The Future

Dying cats, skipping time, and talking moons come together in new indie flick The Future, reviewed by WILL STINSON.

cats Film film review hamish linklater independent movie Indie miranda july surreal the future

Directed by Miranda July

[rating: 3/5]

The Future is a surreal and calmly distressing narrative of the pre-life crisis from actor, writer, and director Miranda July. 

When a couple decide to adopt a stray cat, their perspective on life and what the future entails changes spectacularly – literally altering the course of time and space. Narrated by a cat, incorporating the halting and skipping of time, and a talking moon, The Future is daintily beguiling. And yet there is still room in which Miranda July could have explored the characters further.

Sophie and Jason, a content couple in their mid-30s, must wait 30 days until they can adopt Paw Paw. They are told that, with love and care, Paw Paw could live for up to five years. At 35, they realise that this cat will bring them through to 40, which they feel fades straight to 50. After that, what is there left to live for apart from each other?

Dying cats, skipping time, and talking moons: The Future

Born from their own pessimistic reasoning, the couple realise that they have only one month to actually do something meaningful and fulfilling with their lives. Sophie chooses to do something she has been building up to do for 15 years; 30 dances in 30 days, which she intends to broadcast on YouTube. Jason, on the other hand, is a lost man in a world that simply doesn’t care. Volunteering to walk the streets of Los Angeles, Jason goes door to door attempting to persuade people to take an interest in global warming. As both Jason and Sophie’s endeavours fall on deaf ears, they begin to realise that nobody cares what they do or where their lives are going except themselves.

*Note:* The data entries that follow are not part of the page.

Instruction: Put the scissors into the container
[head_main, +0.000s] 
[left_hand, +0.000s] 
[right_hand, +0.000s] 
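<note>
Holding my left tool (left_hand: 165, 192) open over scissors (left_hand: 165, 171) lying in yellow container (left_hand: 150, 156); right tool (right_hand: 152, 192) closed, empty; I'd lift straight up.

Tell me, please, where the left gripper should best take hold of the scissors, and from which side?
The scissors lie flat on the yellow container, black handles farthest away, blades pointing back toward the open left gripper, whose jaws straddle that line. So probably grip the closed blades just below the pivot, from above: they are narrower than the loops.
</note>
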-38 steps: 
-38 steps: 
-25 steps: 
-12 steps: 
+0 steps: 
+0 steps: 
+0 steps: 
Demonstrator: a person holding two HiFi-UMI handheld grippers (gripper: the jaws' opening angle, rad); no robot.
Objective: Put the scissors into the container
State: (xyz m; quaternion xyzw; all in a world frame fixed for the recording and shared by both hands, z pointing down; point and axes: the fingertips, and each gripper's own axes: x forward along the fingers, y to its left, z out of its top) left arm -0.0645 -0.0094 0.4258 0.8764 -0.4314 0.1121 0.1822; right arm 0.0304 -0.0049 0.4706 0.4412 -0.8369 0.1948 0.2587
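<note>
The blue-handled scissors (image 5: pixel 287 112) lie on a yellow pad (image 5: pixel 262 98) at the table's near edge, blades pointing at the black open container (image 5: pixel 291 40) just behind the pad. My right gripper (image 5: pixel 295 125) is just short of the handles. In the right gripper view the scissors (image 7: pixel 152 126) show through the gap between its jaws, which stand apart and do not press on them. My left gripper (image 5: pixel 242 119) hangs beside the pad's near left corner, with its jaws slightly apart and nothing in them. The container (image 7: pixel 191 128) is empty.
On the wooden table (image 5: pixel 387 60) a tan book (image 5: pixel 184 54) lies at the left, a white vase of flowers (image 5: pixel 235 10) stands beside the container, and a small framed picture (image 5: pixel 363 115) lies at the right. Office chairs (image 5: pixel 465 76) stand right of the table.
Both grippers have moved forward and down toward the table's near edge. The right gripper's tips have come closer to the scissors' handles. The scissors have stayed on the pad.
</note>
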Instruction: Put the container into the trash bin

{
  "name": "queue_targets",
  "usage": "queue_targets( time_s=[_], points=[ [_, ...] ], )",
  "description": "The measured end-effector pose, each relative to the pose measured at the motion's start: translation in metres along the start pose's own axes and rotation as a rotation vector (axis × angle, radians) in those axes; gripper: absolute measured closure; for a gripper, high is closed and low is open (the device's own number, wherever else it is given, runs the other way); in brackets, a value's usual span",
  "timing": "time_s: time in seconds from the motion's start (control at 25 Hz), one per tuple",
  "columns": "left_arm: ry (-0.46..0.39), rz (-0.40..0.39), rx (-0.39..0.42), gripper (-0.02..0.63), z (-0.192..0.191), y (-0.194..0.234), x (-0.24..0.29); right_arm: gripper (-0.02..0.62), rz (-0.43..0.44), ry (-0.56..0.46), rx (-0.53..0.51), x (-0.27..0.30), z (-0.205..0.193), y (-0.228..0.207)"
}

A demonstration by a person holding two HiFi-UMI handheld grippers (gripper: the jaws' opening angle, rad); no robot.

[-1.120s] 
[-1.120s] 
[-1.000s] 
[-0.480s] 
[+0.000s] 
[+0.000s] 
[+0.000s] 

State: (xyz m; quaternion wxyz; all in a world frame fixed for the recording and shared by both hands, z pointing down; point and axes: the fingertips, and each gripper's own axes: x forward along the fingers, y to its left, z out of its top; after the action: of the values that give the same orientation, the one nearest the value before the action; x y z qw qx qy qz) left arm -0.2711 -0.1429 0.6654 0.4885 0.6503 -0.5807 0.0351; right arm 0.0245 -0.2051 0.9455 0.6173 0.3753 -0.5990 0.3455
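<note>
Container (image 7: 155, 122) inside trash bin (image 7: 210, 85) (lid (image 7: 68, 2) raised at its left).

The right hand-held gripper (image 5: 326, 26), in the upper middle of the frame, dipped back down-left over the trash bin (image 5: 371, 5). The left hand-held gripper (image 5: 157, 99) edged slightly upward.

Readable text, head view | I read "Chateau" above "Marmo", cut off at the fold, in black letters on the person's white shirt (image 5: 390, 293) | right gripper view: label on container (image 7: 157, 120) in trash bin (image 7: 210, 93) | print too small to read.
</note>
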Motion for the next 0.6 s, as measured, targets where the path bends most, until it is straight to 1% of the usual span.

Talking about the failure of their goals, the couple cope with their various shortcomings in different ways. Jason projects himself onto Sophie, whilst trying to find solace in the stories an old man regales him with. Meanwhile, Sophie projects herself onto a stranger, causing Jason to literally lock himself in time and space, unable to escape.

The cinematography is pretty, a feature that works well to portray the tenderness of the steady love that flows disjointedly between Sophie and Jason. However, in the second half there is an aspect of The Future that I can’t put my finger. Something uncomfortably disturbing is going on. Some scenes which are surely metaphorical are simply stressful to watch. A little girl digs a hole in her garden, and at her fathers’ insistence sleeps in it; Jason’s t-shirt slowly drags itself towards Sophie as her life falls into turmoil; bizarrely abusive yet sensual love scenes depict female submission. Kitsch camerawork for these scenes makes them feel odd, out of place, and unneeded.

And herein lays the problem: July’s directorial concepts grind against the cinematography, causing a toe-curling and oddly distressing climax to what I thought would be an eccentric indie love story. Some stunning images, but an at times self-indulgent July attempts to steal the show, when the real star should have been Jason.

An ambitious concept, The Future is a challenge to love.